• [What is required] Both the line below containing "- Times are" and the line containing "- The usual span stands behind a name", along with every line between them, should be repeated exactly; no other line belongs in the answer.

• [Extracted data]
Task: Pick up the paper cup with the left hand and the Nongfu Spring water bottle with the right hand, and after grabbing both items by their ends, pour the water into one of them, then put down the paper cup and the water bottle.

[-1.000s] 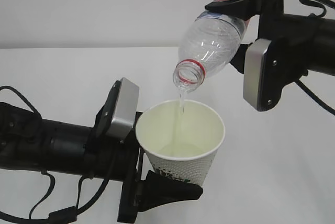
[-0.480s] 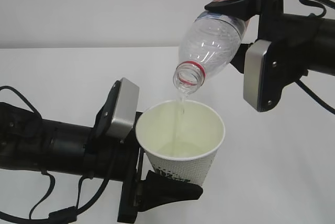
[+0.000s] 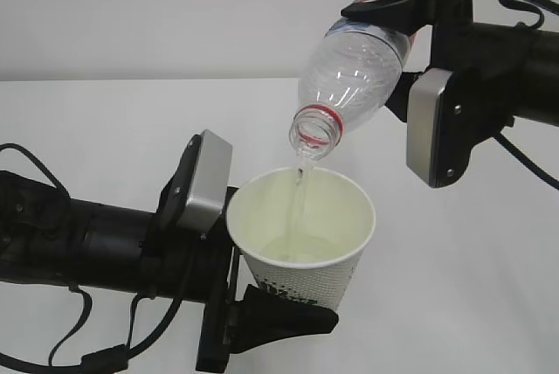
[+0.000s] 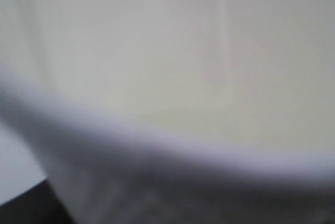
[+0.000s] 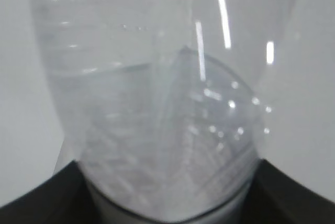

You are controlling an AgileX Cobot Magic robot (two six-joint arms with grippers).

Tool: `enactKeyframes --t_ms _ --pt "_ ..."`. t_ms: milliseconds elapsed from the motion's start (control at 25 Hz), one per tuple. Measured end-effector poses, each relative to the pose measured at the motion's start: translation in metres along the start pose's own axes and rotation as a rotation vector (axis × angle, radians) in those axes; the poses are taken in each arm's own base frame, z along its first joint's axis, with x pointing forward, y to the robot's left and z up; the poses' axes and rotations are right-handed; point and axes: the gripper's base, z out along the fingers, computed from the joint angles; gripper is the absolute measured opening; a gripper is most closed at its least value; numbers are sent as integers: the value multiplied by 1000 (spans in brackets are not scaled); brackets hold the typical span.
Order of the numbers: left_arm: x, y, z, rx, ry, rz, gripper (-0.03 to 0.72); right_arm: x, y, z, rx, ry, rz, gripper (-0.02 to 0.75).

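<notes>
In the lower middle of the exterior frame, the black left hand (image 3: pixel 262 304) with its grey rectangular plate has its jaws pinching the base of the small white paper cup (image 3: pixel 302 238), dotted, with a green logo, tipped slightly. At upper right, the black right hand (image 3: pixel 410 38) has its jaws clamped on the clear plastic Nongfu Spring water bottle (image 3: pixel 349 68), tilted mouth-down above the cup. A thin stream of clear water (image 3: pixel 301 183) falls into the cup above the white worktop (image 3: pixel 105 121).
</notes>
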Motion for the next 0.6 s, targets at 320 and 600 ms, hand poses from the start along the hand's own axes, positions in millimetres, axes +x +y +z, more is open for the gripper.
enactKeyframes --t_ms 320,600 --pt "0 0 0 -1 1 0 528 0 0 0 0 0 -7 475" --pt "0 0 0 -1 2 0 528 0 0 0 0 0 -11 475"
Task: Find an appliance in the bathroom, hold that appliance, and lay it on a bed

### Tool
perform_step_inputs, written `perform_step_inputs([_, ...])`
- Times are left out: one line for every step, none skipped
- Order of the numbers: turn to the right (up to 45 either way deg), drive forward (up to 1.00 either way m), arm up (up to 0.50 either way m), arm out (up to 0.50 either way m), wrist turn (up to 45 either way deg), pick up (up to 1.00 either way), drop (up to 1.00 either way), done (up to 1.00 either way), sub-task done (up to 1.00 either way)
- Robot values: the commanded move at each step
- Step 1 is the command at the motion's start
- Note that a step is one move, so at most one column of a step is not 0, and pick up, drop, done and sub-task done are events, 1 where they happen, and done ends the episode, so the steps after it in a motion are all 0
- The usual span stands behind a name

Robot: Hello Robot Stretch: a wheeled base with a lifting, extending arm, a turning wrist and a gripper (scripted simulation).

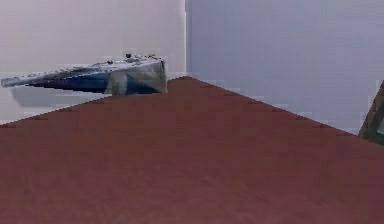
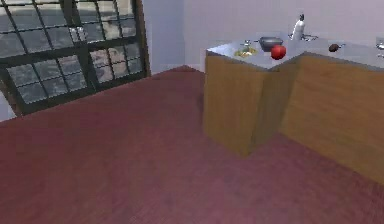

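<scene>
Red-brown floor (image 1: 200, 160) meets white walls (image 1: 280, 50) (1 blue-grey wedge (image 1: 100, 77) lies there); hand's state cannot be told.

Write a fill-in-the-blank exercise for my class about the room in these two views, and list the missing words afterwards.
1. The floor is dark ____.
2. The counter has wooden sides and a ____ top.
3. The window stands at the arm side view's ____.
4. The blue-grey thing lies where the floor meets the ____.

Missing words: red; grey; left; wall.
</scene>
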Motion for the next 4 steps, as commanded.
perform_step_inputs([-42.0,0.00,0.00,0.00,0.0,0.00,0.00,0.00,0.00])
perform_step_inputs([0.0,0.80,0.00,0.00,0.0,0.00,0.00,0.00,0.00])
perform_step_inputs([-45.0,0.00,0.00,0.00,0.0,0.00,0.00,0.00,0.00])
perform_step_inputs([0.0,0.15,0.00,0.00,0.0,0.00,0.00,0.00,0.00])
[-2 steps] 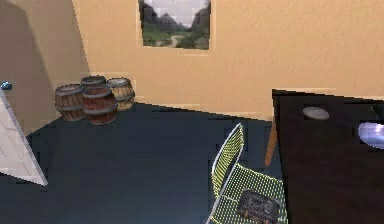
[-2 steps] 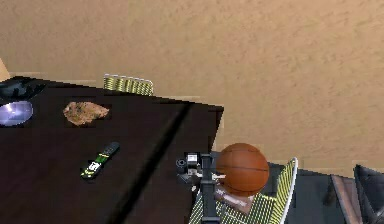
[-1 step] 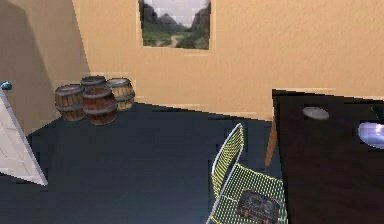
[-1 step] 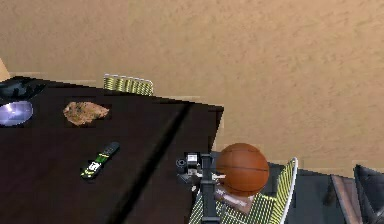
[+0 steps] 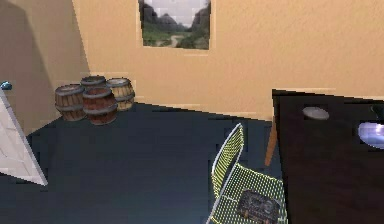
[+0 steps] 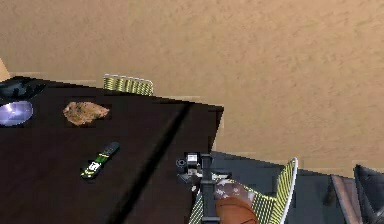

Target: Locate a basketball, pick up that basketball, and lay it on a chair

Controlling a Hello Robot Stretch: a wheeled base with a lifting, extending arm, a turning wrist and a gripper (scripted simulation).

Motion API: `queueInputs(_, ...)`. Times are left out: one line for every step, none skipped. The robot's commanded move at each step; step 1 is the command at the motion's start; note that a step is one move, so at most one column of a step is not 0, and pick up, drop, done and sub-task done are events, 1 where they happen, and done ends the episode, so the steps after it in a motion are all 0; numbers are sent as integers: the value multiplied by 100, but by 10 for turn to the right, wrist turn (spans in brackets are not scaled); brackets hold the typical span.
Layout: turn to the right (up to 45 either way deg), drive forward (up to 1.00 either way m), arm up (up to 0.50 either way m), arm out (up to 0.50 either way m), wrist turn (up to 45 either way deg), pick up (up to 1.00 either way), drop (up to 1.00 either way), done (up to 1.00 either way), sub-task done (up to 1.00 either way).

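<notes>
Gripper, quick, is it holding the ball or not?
Gripper: can't tell whether it holds anything. A brown ball shows just right of it, by the chair.

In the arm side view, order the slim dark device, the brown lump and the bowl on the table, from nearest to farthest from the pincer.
1. The slim dark device, left of the pincer, near the table edge.
2. The brown lump, farther up the tabletop.
3. The bowl, at the view's left edge.

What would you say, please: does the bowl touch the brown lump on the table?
Apart: the arm side view shows bare tabletop between bowl and brown lump.
</notes>
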Motion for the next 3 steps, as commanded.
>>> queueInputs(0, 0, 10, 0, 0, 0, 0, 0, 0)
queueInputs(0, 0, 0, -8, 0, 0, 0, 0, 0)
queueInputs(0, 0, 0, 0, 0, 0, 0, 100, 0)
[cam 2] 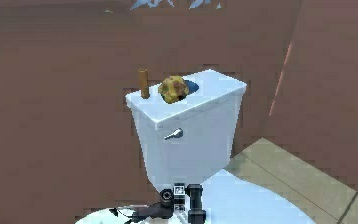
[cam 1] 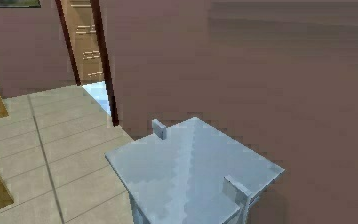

• [Result below]
- Times are left out: one line for every step, none skipped
- Order of the numbers: turn to the right (up to 45 either way deg), drive forward (up to 1.00 either way m), arm up (up to 0.50 either way m), arm out (up to 0.50 either way m), wrist turn (up to 45 either way deg), pick up (up to 1.00 either way), drop (up to 1.00 either way), done (up to 1.00 either way), sub-task done (up to 1.00 either way)
- Robot values: the commanded move at each step
- Step 1 is the command at the motion's start
- Note that a step is one move, so at most one column of a step is not 0, and pick up, drop, done and sub-task done are events, 1 where they happen, and done ends the episode, so the steps after it in a motion are all 0
- The usual span stands behind a name

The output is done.